THE PROBLEM> After finding the line with "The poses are" in the data below, set down exactly each line through the one with "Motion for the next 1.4", inclusive, and stop there.

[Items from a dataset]
========================

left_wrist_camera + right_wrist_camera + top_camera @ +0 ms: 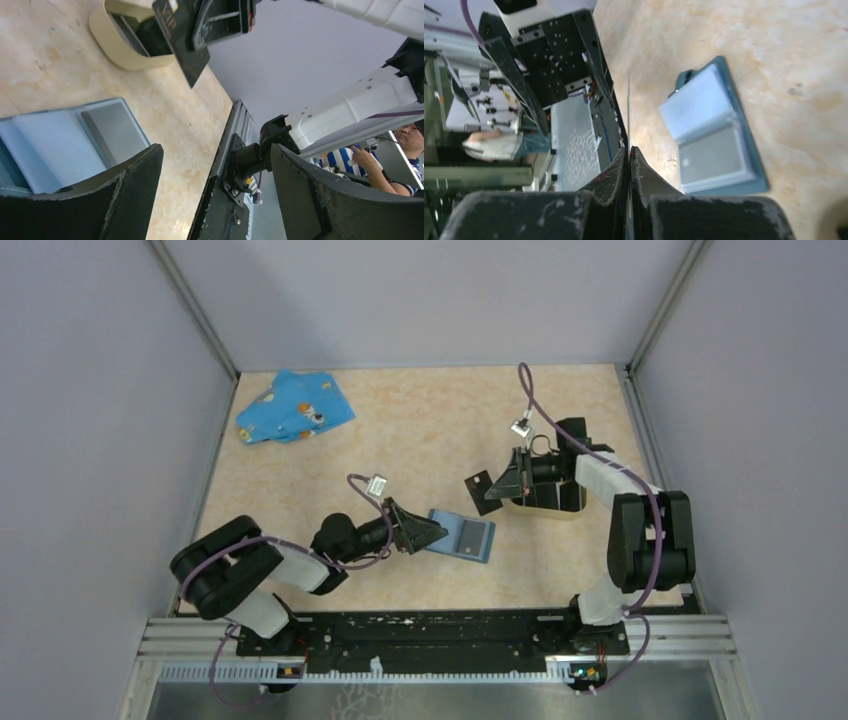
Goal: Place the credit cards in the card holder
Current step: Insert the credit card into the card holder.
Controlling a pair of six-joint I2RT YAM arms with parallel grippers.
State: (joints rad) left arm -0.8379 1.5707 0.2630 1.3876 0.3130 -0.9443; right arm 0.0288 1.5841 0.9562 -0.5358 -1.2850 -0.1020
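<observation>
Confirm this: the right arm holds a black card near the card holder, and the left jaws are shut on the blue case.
Not quite: the left jaws stand open by the blue case, gripping nothing, as the left wrist view shows. The rest holds.

The left arm (225, 575) and right arm (650, 535) look alike — black joint housings alternating with white link shells, a purple cable (528, 390) looping along each. The left gripper (215, 150) has thick black fingers (320, 200), scuffed pale at the edges.

Item: my right gripper (629, 150), pinched on a thin card (628, 110), edge-on. Beside it: open blue case (714, 130), flat on beige table (774, 40).
</observation>
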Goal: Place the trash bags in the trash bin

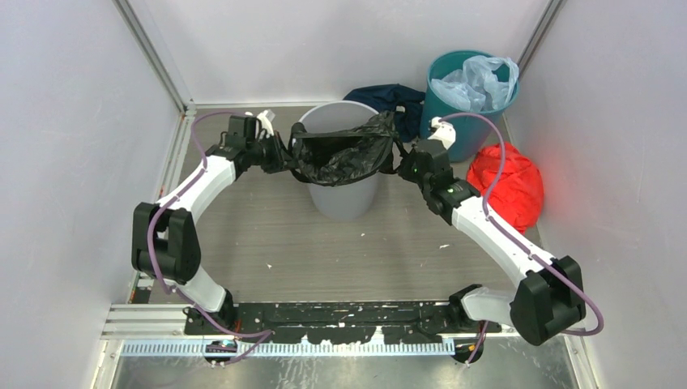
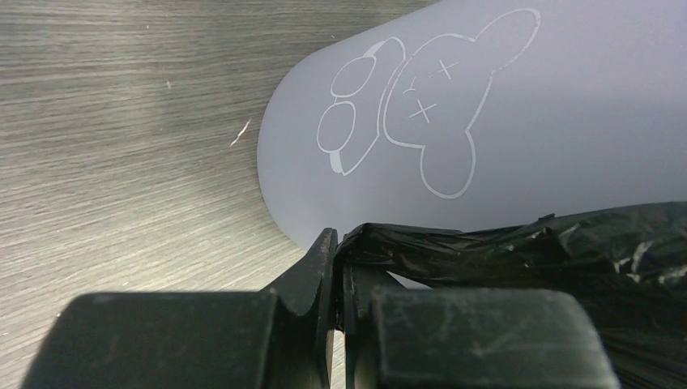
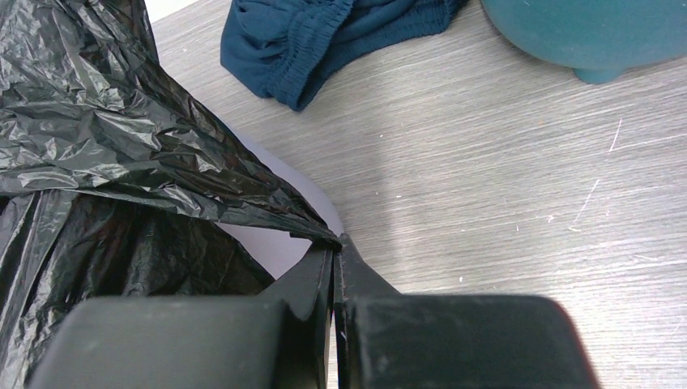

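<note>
we see the trash bin point(image 1: 344, 198) standing upright on the surface point(image 1: 267, 235), w/ the trash bag point(image 1: 344, 154) spread across its mouth, stretched from rim to rim and sagging a bit inside. the left pincer point(image 1: 275, 154) sits at the bin's left rim, pressed together on the bag's edge. its wrist view shows black film nipped btwn the tips, just above the bin wall, which carries a white cartoon outline point(image 2: 421, 105). the right pincer point(image 1: 403, 164) is at the bin's right rim, also pinching the bag, a corner pulled taut into the tips. just behind the bin lies a dark blue cloth point(image 1: 397, 101). behind and right of the bin stands a teal bin point(image 1: 433, 104) w/ a pale blue bag point(image 1: 478, 81) in it. right of the bin, near the right arm, a red bundle point(image 1: 506, 182) rests on the surface.
</note>
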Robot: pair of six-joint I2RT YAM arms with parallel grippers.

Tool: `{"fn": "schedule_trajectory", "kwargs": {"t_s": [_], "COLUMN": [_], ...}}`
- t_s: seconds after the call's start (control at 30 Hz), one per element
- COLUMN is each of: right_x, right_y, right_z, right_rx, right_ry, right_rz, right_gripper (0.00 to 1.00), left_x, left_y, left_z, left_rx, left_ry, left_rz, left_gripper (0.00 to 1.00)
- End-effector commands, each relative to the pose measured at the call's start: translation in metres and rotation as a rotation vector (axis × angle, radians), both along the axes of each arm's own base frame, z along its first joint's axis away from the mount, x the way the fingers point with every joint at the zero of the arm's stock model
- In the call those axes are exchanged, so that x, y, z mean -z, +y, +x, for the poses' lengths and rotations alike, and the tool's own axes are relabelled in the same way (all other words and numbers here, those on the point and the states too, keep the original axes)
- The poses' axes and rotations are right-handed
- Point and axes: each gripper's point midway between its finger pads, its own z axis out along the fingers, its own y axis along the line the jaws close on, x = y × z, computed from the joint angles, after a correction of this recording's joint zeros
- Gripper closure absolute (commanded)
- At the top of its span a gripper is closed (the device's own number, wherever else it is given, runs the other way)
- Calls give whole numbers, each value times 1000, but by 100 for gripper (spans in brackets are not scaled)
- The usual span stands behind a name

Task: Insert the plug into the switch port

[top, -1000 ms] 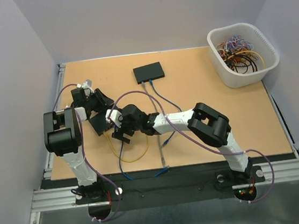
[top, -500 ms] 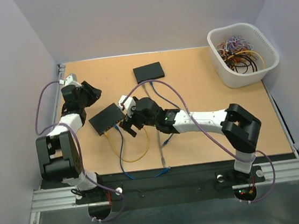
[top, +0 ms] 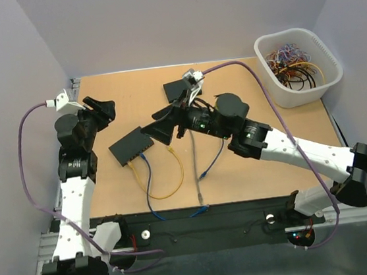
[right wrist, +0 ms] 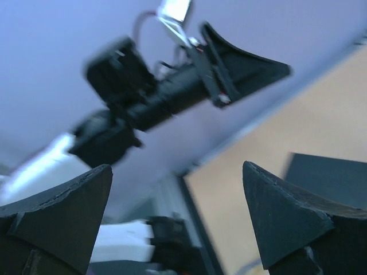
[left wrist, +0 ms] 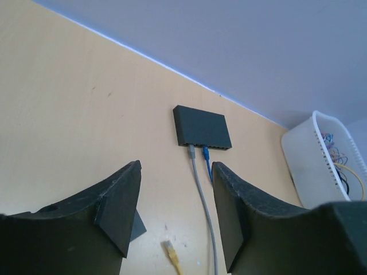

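Note:
A black near switch (top: 130, 147) lies left of centre with a blue cable (top: 144, 160) in its front; its corner shows in the left wrist view (left wrist: 136, 229). A yellow cable's plug (top: 170, 150) lies loose on the table right of it, also seen in the left wrist view (left wrist: 170, 250). My left gripper (top: 106, 111) is open, empty and raised left of the switch (left wrist: 176, 169). My right gripper (top: 158, 127) is open, empty and raised just right of the switch (right wrist: 176, 169).
A second black switch (top: 179, 89), partly behind my right wrist, sits at the back with a grey cable (top: 196, 169) and a blue cable (top: 208, 166) running toward the front edge; it also shows in the left wrist view (left wrist: 202, 127). A white basket (top: 268, 75) of cables stands back right.
Both grippers have drawn back from the near switch and risen. The left arm swung left and up, the right arm stretched out and lifted. The switch now lies uncovered.

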Motion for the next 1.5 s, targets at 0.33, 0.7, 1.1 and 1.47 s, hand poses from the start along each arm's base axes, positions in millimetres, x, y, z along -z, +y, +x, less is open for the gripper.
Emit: {"fn": "schedule_trajectory", "kwargs": {"t_s": [0.33, 0.7, 1.1, 1.47], "right_x": [-151, -158, -168, -160], "right_y": [-43, -74, -94, -85], "right_z": [-111, -105, -109, -114], "right_rx": [-56, 26, 23, -14], "right_ry": [302, 259, 254, 280], "right_rz": [377, 396, 436, 422], "right_gripper": [0, 0, 0, 0], "left_x": [-25, 6, 5, -1], "left_y": [26, 7, 3, 1], "left_z": [-69, -57, -63, -64], "left_rx": [-91, 30, 47, 48], "left_ry": [-62, -7, -26, -37], "left_rz": [262, 248, 241, 224], "left_gripper": [34, 33, 32, 29]}}
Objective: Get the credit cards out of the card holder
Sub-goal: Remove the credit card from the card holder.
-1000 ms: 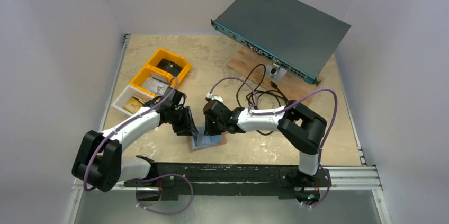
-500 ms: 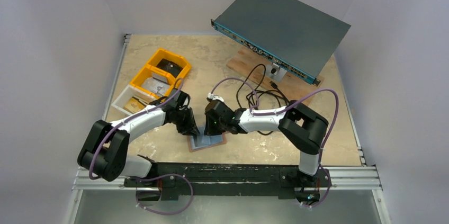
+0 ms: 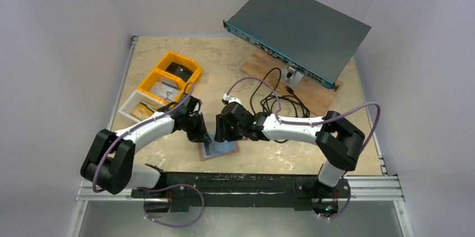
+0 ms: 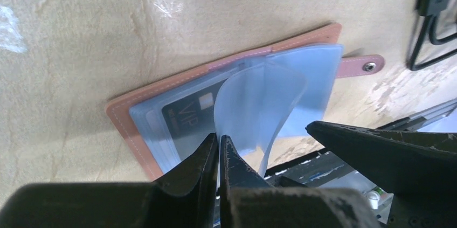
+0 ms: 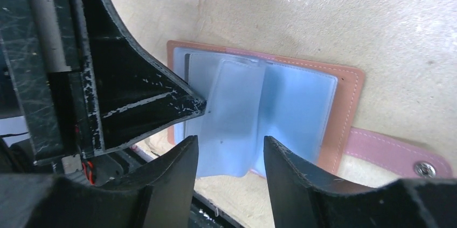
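Left wrist view has our left pincer (image 4: pixel 218 140) pressed together on the lower edge of a pale translucent leaf (image 4: pixel 258 98) bowed up from the card holder (image 4: pixel 121 124), which lies open on the desk (image 4: pixel 81 50) at mid-frame, a dark card (image 4: pixel 186 117) tucked in its left page. Our right pincer (image 5: pixel 230 144) hangs spread at the bottom of its own view, the leaf showing between its fingers. Nothing pins the leather, so we judge a pull could drag the whole holder along, or the bent leaf could slip from so thin a pinch.
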`<state>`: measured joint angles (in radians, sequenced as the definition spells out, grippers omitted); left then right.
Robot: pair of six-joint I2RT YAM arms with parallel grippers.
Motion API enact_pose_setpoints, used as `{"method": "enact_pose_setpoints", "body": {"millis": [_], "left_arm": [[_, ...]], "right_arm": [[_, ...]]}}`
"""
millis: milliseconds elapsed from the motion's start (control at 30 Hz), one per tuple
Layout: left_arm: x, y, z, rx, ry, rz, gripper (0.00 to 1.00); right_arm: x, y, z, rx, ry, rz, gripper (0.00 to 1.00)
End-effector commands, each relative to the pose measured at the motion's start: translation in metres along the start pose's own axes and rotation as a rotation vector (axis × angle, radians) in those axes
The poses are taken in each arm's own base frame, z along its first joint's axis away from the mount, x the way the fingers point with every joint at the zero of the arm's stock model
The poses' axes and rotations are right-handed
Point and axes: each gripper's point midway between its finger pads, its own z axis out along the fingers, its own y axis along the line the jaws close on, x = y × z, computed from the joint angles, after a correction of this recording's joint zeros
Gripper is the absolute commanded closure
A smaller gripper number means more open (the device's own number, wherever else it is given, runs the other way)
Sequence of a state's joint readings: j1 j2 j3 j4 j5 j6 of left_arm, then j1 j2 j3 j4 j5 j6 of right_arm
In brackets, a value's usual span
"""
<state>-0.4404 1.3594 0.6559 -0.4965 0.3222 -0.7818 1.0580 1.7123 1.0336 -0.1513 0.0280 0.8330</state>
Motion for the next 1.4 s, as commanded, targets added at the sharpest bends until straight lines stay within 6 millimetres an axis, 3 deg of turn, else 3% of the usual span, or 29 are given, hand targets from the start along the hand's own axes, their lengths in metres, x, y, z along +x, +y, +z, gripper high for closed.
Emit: {"method": "enact_pose_setpoints", "body": {"millis": [0,167,533,767,900,1100,1367], "left_arm": [[-0.005,-0.027,-0.016,0.094,-0.028,0.065,0.92],[-0.007,-0.051,-0.021,0.158,-0.024,0.097,0.84],[-0.010,-0.098,0.001,0.222,0.037,0.120,0.68],[-0.008,-0.106,0.028,0.212,0.092,0.115,0.57],[-0.009,-0.106,0.026,0.202,0.082,0.121,0.54],[-0.027,-0.082,-0.012,0.056,-0.065,0.153,0.49],[-0.028,-0.010,-0.047,-0.114,-0.176,0.023,0.47]], "right_arm": [[-0.021,-0.002,-0.022,0.027,-0.072,-0.003,0.52],[-0.033,-0.013,-0.039,0.063,-0.127,0.010,0.51],[-0.037,-0.036,-0.065,0.114,-0.188,0.052,0.51],[-0.027,-0.043,-0.067,0.113,-0.176,0.071,0.52],[-0.027,-0.042,-0.064,0.106,-0.172,0.058,0.52],[-0.031,-0.013,-0.058,-0.015,-0.152,0.005,0.52],[-0.023,0.025,-0.027,-0.174,-0.063,-0.019,0.54]]}}
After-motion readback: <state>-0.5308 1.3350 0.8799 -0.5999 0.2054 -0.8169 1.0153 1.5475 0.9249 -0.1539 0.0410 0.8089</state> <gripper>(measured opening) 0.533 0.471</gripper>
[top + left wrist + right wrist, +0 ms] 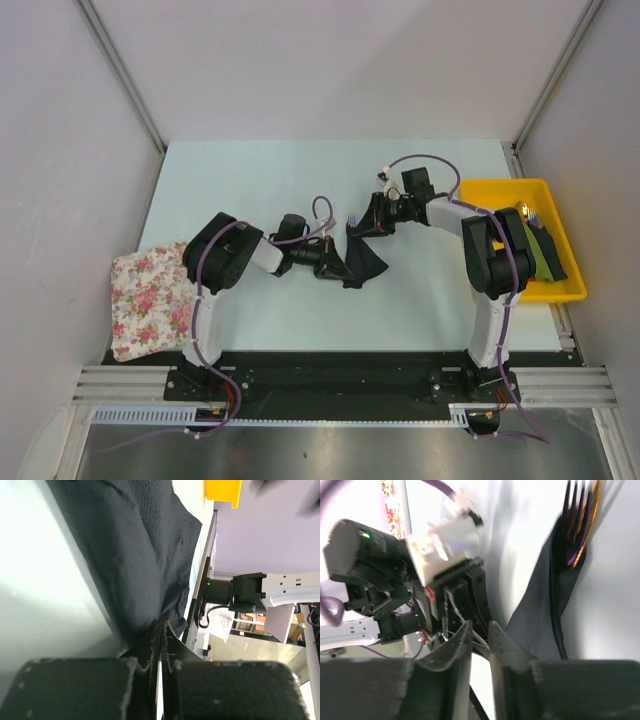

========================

SOLUTION BELOW>
The poses are taken in each arm's own base frame, z along its first joint's axis away from the mount, x the way the fingers point with every joint at the zero of the arm's stock model
The poses' axes and rotations are right-handed
Point and axes: each gripper's point midway between its finger pads, its own z axis out along the fingers, its own y axis along the line the jaws close on, x = y × z, computed from the joint angles, after a correction of this recording's joint zeros
Gripper is the absolute commanded closure
A smaller gripper number means more open (the device's own number, wherever else it is given, runs the other way)
Sequence of a state's joint readings: j1 j2 j3 j4 j5 j6 of left_arm, then j1 j2 j3 j4 j5 j6 of right_arm
In brackets, a value's usual span
"""
<state>-0.4404 1.3594 0.6559 -0.4965 0.3222 -0.7818 1.0580 1.7123 1.0336 -0.1513 0.0280 0.8330</state>
Motion for the next 1.4 s, as commanded, targets added at the sharpest bends until straight lines stay within 6 millimetres an axis, 3 deg of turn, else 3% of the usual span, or 29 are given, hand targets from the start along the hand's own axes, their lengths in metres, x, y, z along +x, +y, +z, gripper high for closed.

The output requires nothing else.